31

The bishop was an elderly man who would never be made a cardinal. Maybe that wasn’t something he really aspired to, but it was what everyone in the city said about him.

He limped slightly, the result of a war wound, and once he told me it was the only thing he had in common with Saint Ignatius. He had a twin sister who was afflicted by severe mental disorders; her condition was what caused him the greatest distress in life, and the subject made it difficult for him to maintain the contagious serenity that had otherwise brought him widespread popularity, even among nonbelievers.

Don’t think, however, that he wasn’t an astute man. He had passionately and devotedly followed the work of the Second Vatican Council, fully aware of our church’s inescapable challenges, and throughout he’d remained close to Cardinal Spellman, whom he’d accompanied in all of the cardinal’s travels. When I met the bishop for the first time, he spoke to me about his fascination for the Latin language: The council’s liturgical changes were what he’d found least convincing about that historic turning point.

He received me with unaffected, unfussy warmth, typical of certain elderly priests, and invited me to take a seat in an armchair while a nun served us tea and cookies; they seemed much better than the ones we ate in the parish. On his desk was a photograph of him and his sister. Their physical resemblance was striking, but the woman had a frozen smile.

The bishop sipped his tea and remained silent; he didn’t know the reason for my visit. The lady hadn’t called him, at least not yet.

I wasn’t sure how to conduct myself. I was relieved by the fact that he didn’t know anything, and I realized that I wasn’t up to making a full confession, I wasn’t ready, maybe I never would be.

“I heard about Father Harrigan,” he said suddenly. “How is he doing?”

“He’s in serious condition, but they say he’s going to make it.”

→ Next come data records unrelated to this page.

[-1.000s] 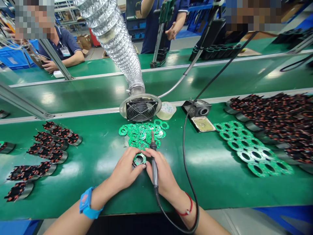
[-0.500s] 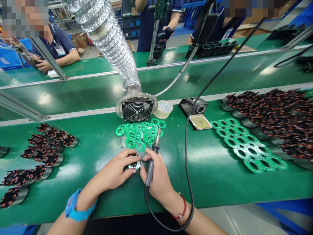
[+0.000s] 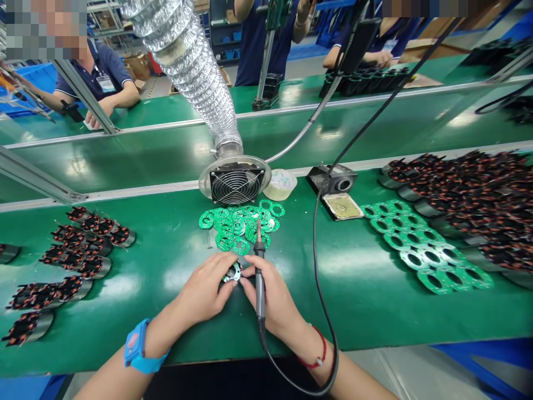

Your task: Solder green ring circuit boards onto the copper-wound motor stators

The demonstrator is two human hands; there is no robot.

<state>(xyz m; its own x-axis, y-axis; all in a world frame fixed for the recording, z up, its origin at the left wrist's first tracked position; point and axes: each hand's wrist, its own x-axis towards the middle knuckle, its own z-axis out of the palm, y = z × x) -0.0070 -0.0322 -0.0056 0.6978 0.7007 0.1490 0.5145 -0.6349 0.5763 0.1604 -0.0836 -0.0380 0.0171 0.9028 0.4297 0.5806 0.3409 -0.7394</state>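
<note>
Workpiece (image 3: 232, 272), small and round with a pale green ring showing on its upper face, sits between the 2 hands, nearer the front edge of the green tabletop (image 3: 353, 311) than the far edge; its body is mostly hidden by fingers. Left hand (image 3: 208, 289) is clamped on the workpiece, thumb at the front and fingers curled over the far side. Right hand (image 3: 272, 291) grips a soldering iron (image 3: 260, 289), tip pointing toward the far edge, cord looping down past the front edge; its thumb and forefinger reach the workpiece's right side, though firm contact cannot be told. Hands are close together, separated by the workpiece. Beyond them, loose green ring boards (image 3: 225, 239) lie in an overlapping heap before a round-shrouded fan (image 3: 237, 186), fed by a silver duct (image 3: 204, 72). At the far edge, just right of the fan, stands a pale roll (image 3: 280, 186); farther right, an iron stand (image 3: 327, 180) with a sponge tray (image 3: 343, 205) in front. Joined green board panels (image 3: 423, 261) lie to the right, beside massed wound cores (image 3: 470, 200). More wound cores stand in rows toward the tabletop's left end. Across the far edge, 3 people (image 3: 260, 50) in dark blue tops are visible.
</note>
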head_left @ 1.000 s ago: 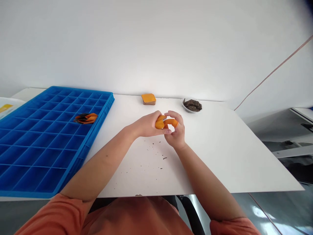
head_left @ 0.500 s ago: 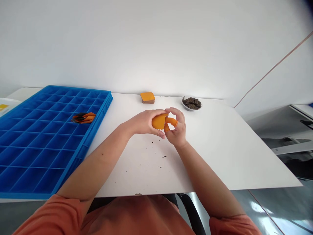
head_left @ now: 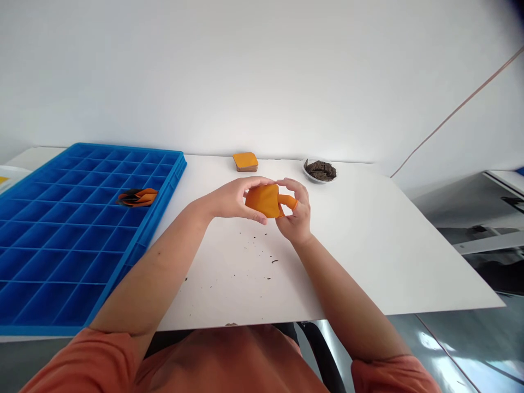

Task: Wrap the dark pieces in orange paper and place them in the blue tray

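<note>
Above the middle of the table, both hands are on a small orange piece (head_left: pixel 262 201) that looks like leather and faces me almost flat. My left hand (head_left: pixel 231 201) wraps around its left end, fingers along the top and thumb below. At its right edge, my right hand (head_left: pixel 299 212) pinches it between thumb and index finger, both wearing orange finger cots (head_left: pixel 288 201). The back of the piece is hidden from me. Farther back lies a stack of similar orange pieces (head_left: pixel 245 160). A white bowl (head_left: pixel 320 181) holds a pile of thin dark strips (head_left: pixel 321 170).
On the left lies a blue tray (head_left: pixel 182 164) divided into many compartments. A bundle of orange and black pieces (head_left: pixel 138 197) sits in one of them. Dark crumbs (head_left: pixel 274 261) are scattered on the white table (head_left: pixel 380 245) before me. A wall runs along the back.
My left hand has shifted slightly left and loosened its wrap, showing more of the orange piece, which now looks flatter. My right hand keeps its pinch in nearly the same spot.
</note>
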Demonstrator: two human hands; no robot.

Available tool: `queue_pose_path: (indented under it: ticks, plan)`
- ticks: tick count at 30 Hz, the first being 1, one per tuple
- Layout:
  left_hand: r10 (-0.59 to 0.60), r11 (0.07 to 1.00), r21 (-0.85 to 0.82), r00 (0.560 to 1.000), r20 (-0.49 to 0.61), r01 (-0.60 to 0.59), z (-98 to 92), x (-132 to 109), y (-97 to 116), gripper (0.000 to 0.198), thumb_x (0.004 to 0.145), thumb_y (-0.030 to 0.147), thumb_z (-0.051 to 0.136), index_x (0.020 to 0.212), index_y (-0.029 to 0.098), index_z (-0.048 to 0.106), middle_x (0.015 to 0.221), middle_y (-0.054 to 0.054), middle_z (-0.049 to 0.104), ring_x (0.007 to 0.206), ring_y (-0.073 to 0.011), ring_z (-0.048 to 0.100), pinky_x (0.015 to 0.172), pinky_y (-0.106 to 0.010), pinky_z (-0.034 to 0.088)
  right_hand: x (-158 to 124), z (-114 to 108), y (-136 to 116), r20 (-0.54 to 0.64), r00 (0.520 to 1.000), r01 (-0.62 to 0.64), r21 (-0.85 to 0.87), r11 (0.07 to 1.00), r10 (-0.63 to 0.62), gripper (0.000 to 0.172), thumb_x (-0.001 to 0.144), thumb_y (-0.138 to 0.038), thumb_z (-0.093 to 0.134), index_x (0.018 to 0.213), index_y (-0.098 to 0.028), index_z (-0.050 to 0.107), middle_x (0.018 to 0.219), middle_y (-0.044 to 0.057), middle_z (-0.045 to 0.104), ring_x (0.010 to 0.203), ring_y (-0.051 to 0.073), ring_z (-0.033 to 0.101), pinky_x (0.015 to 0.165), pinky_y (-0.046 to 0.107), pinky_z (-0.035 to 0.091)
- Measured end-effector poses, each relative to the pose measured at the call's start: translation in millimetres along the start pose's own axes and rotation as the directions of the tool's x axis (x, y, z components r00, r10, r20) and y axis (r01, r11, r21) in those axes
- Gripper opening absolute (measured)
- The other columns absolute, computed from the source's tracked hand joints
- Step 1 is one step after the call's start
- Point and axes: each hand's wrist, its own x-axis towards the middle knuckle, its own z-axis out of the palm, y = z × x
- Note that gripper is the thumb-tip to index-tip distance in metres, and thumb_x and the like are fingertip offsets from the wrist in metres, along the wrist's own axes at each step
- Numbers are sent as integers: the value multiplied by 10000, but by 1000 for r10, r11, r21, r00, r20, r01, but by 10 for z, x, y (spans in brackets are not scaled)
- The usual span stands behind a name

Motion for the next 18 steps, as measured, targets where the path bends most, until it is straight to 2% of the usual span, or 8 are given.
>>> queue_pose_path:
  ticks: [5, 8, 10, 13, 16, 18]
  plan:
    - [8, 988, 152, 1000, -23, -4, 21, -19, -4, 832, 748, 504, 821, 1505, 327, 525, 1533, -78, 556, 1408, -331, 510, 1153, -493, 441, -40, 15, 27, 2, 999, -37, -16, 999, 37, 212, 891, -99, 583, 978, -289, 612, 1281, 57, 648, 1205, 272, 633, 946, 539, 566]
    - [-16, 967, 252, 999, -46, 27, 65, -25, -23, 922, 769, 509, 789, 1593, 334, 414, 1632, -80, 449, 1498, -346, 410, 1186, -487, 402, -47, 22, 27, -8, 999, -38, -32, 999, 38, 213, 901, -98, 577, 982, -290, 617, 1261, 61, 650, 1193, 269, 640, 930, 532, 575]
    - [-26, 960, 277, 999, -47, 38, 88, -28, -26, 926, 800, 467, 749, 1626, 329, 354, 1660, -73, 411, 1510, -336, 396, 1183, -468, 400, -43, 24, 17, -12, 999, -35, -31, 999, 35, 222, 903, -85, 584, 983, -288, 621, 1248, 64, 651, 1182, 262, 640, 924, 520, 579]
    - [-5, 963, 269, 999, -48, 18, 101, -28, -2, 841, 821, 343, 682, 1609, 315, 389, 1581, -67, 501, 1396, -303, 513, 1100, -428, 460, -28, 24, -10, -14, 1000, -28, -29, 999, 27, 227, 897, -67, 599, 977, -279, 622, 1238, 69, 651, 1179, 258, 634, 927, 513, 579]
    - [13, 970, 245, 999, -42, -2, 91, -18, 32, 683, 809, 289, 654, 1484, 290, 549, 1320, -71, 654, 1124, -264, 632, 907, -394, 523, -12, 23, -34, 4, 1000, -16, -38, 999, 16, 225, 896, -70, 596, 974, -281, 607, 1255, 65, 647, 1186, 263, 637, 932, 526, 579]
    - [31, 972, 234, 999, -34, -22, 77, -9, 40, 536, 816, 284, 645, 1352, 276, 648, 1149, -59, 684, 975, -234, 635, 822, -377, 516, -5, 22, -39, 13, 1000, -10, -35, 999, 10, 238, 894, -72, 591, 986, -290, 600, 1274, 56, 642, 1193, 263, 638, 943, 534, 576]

He looked me straight in the eye; for a person of faith, life and death take on different values. Then he smiled. “What did you want to talk to me about?”

No, I wasn’t ready. Much better to let it slide, to postpone it, until the time came and the case exploded. Assuming that it was destined to explode: Maybe that lady would never say anything.

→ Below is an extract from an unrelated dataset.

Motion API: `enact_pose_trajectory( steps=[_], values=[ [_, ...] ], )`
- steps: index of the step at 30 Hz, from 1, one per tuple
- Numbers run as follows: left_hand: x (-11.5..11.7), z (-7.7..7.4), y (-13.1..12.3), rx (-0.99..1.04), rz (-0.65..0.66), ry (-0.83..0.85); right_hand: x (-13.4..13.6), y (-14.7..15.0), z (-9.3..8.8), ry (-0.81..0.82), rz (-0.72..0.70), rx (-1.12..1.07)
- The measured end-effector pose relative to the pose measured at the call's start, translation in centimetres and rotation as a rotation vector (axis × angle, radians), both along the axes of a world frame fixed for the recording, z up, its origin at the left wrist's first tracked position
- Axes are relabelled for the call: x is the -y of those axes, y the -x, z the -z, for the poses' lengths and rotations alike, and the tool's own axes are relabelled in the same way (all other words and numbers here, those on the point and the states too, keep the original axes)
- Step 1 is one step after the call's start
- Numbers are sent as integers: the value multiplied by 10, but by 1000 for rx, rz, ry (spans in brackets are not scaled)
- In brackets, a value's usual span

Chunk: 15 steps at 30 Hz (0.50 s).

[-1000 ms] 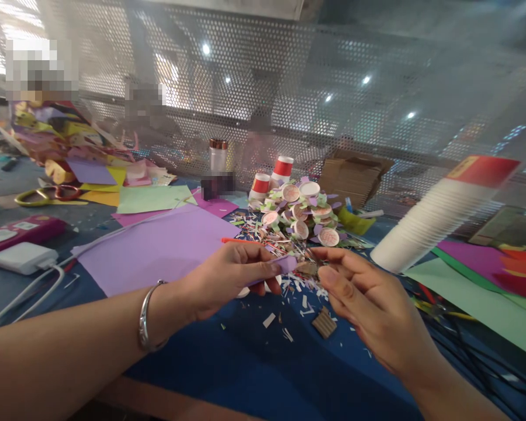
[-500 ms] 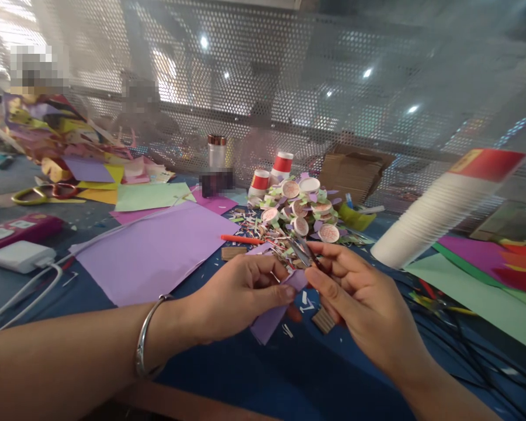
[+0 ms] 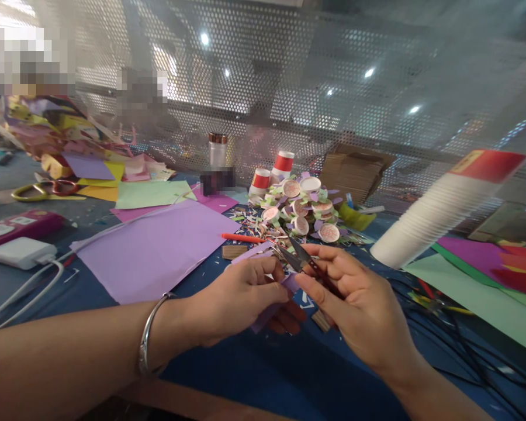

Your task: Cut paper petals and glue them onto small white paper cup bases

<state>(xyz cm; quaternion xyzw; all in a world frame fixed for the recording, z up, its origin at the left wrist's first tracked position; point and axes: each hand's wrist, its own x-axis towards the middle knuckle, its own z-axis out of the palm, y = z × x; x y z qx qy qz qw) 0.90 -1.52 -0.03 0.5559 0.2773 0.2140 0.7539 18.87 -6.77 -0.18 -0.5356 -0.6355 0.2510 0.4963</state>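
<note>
My left hand (image 3: 254,292) is closed on a folded strip of purple paper (image 3: 266,318), most of it hidden behind the fingers. In my right hand (image 3: 350,298) are small dark thread snips (image 3: 313,266), their pointed blades apart and angled up to the left, just above the paper. Beyond both hands lies a heap of cut paper-cup pieces (image 3: 300,210) mixed with green and purple scraps. A large purple sheet (image 3: 162,251) is spread to the left of my left hand, and an orange pen (image 3: 243,238) lies at its right corner.
A leaning stack of paper cups (image 3: 442,204) stands at right, beside coloured sheets (image 3: 491,292) and black cables (image 3: 456,339). At left are a magenta power strip (image 3: 26,225), a white charger (image 3: 21,254) and scissors (image 3: 30,192). Behind rises a perforated metal panel (image 3: 263,70).
The snips have tilted, their blades now pointing further left and spread apart. My left hand's lower fingers have opened out below, and less of the purple strip shows.
</note>
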Motion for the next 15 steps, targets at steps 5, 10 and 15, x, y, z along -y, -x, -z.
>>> enact_pose_trajectory(
  steps=[5, 10, 15],
  values=[
    [6, -3, -1, -125, -47, -80, 0, 2, -2, -8, 16, 34],
    [8, -3, 0, -107, -111, -194, 4, 1, -4, 9, 23, 50],
    [1, 1, 2, -15, -178, -338, 7, 3, -7, 62, 20, 102]
  ],
)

I didn’t answer for a few seconds, and then I said something that surprised even me: “I wanted you to hear my confession, Your Excellency.”

“And you came here especially for that? There are so many fine priests, in your parish and elsewhere…”

“I feel as though I can trust you.”

“You must trust anyone who wears this habit, Father Abram, even the frailest and most mediocre of us: We’re all sinners, but God trusts us. Surely I don’t have to teach you that.”

He got up from his desk, took a few steps, and sat down beside me. Then he made the sign of the cross and waited for my confession: He’d invoked the power that God had conferred on him, and I felt its entire weight.

“Father…Excuse me, I mean Your Excellency…”

He smiled, and so did I. Then I started to talk as I had never done before.

“I don’t believe in God anymore.”

After a silence, I continued, with my eyes closed: “I believe in nothing. Nothing but the void. And in a few moments of occasional pleasure, which dissolve, like everything else, into nothing.”

I tried to imagine nothingness and saw myself naked in bed.

Then I saw a chasm, dark and bottomless, that made me sweat.

“I believe in the flesh and in death, Excellency.”

I found the strength to open my eyes again before concluding: “I’m afraid of myself.”

Basically, I wasn’t lying, I thought, but I didn’t know how to go on; I didn’t have the courage.

“It’s not true that you don’t believe, Father, otherwise, you wouldn’t be here. I think you still want to love our Lord, in whom you say you don’t believe. I think you want to beg his forgiveness.”

He spoke those words with a smile—I hadn’t told him anything he hadn’t heard before—and then he said, “But there’s an important question I must ask you, a question you must ask yourself: Are you ready to beg his forgiveness?”

Maybe he’d understood everything. Avoiding his eyes, I found myself looking at the photograph of him with his sister, and at her sickly smile.

I didn’t say anything; I didn’t have the strength. And I was hoping that he’d interpret my silence as assent. One of my greatest sins is underestimating people.

He went on: “There are saints who lost their faith for many years—did you know that? And men and women of faith who sinned throughout their lives but kept doing good the whole time, and they have remained models. The important thing, Father Abram, is never to close the door to the Lord but to continue to speak to him, without fear and without pride.”

I don’t remember what else he said to me, because I burst into tears.

I went away without saying anything about Lisa, and I received an invalid absolution. At least I think it wasn’t valid, because God goes down roads we don’t know, and maybe the bishop knew them a little better than I did. He put a hand on my forehead and used all the emphases of the Latin formula: “Ego te absolvo a peccatis tuis in nomine Patris, et Filii, et Spiritus Sancti. Amen.”

Then, before I left, he embraced me hard, telling me not to fall into the blasphemy of pessimism—that was how he defined it.

And he thanked me for having come to see him.

New York was glorious that morning. As I stepped out onto the street, I thanked the Lord in whom I’d said I no longer believed, and I felt free to sin again.